[Poison] Last Holiday
『ラスト・ホリデイ』

【Part 2】

この映画を観た収穫の一つは、Queen Latifahの台詞によって"Shit!"の婉曲語法に"Sugar!"という言葉があると知ったことです。それまで"Shoot!"しか知りませんでした。女性には"Sugar!"の方が似つかわしいですね。

私はデパートの診療所の医師がCTスキャンについて「うちのスキャナは旧型だけど、ちゃんと機能する」とマネージャーに説明していたのが不思議でした。何故、わざわざ“旧型”という必要があるのか?やはり、それは伏線だったのです。ま、普通デパートの診療所でCTスキャンなど出来る筈がなく、それをするためには患者は大きな病院に送り込まれるのが普通です。しかし、大病院の最新設備だとこのストーリィは成立しなくなってしまうんですね。

「余命は三週間」というのも随分乱暴です。そんな細かく予言出来るものでしょうか?三ヶ月とか半年と云うんじゃないですか、普通?

Queen Latifahがたった数日とは云え、名の通った実業家や政治家とつきあってボロを出さなかったというのも奇跡的です。一介のデパートの売り子ですからね。多分、短大にも行っていないでしょう。言葉遣い、知識・教養、行儀作法、どれを取っても一夜にして上流階級と親しく交われる素養はないと思います。そんな彼女を「成功した実業家?」などと誤解する政治家たちが馬鹿に見えます。

ホテルの従業員たちもそれぞれ見せ場を作って貰って得していますが、最も面白いのはSusan Kellerman(スーザン・ケラーマン)演じる「フロア担当世話係」です。彼女は客の所持品を盗み見て秘密を嗅ぎ廻るのが趣味。デパート社長Timothy Huttonに鼻薬を嗅がされ、Queen Latifahの部屋を捜索します。そして、Queen Latifahがニューオーリンズの縁者に出すべくして書いた手紙を読み、彼女に迫りつつある死を知ってしまいます。Queen Latifahが「私の持ち物を調べたの?」と聞くと、平然と「私は全ての部屋を調べてます。許して下さい」と答えます。これ以後、Susan Kellermanはそれまでの冷たい態度をがらっと変え、Queen Latifahのファンになってしまうのが可笑しい。

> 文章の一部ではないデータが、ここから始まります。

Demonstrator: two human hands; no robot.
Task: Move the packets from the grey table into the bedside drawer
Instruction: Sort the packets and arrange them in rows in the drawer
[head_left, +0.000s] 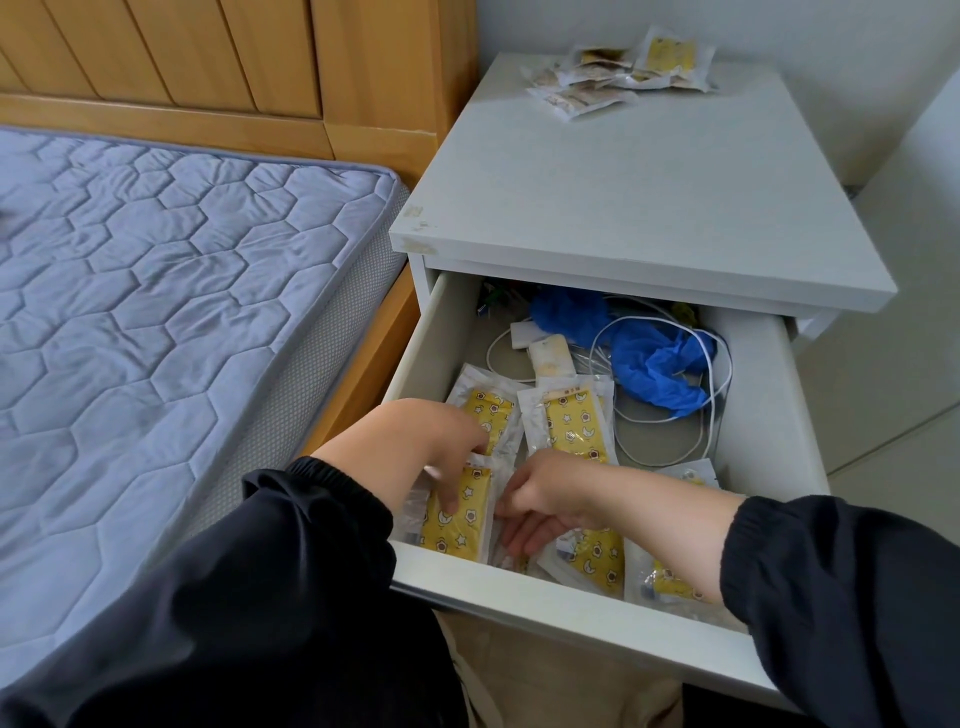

この映画の弱点は悪役を務めているTimothy Huttonです。デパート社長という貫禄がなく、ワンマンの経営者というよりケチなヤクザにしか見えません。彼の存在が希薄なので、全てにおいてQueen Latifahが彼を打ちのめすのが当然に思え、スリルが醸成されません。

この映画の最後で登場人物たちのその後の生活が説明されます。お粗末なCTスキャナによって誤診した医師は、仕事を辞めヒマラヤ山地に行って僧侶になったとか、スパイが得意な世話係Susan Kellermanは私立探偵になって事務所を開いたとか、常に携帯電話で話していたデパートのマネジャーは電話しながら車に轢かれて死んだとか(道路に白墨で死体の後がなぞってあり、警官がそれを眺めている)。上段で貶したTimothy Huttonですが、最後にやっと得点を稼ぎます。彼は浮気がバレて財産のほとんどを妻への慰謝料として取られ、残りも何たら云う組織に取られてすってんてんになり、医師の後を追ってヒマラヤに行き、これまた僧侶になったそうなのです。その写真の彼は朗らかに笑っています。これが可笑しかった。

「余命三週間」が本当なら、どう物語の結着をつけるのか興味深いところでした。しかし、旧型CTスキャナの不備による誤診と分り、Queen Latifahはチェコまで彼女を追って来たLL Cool Jと結婚し、二人で念願のビストロをニューオーリンズにオープンします。開店日にはチェコのシェフGérard Depardieuばかりか、TV料理番組の人気者Emeril Lagasseまで駆けつけます。徹底的に嘘っぽいハッピーエンド:-)。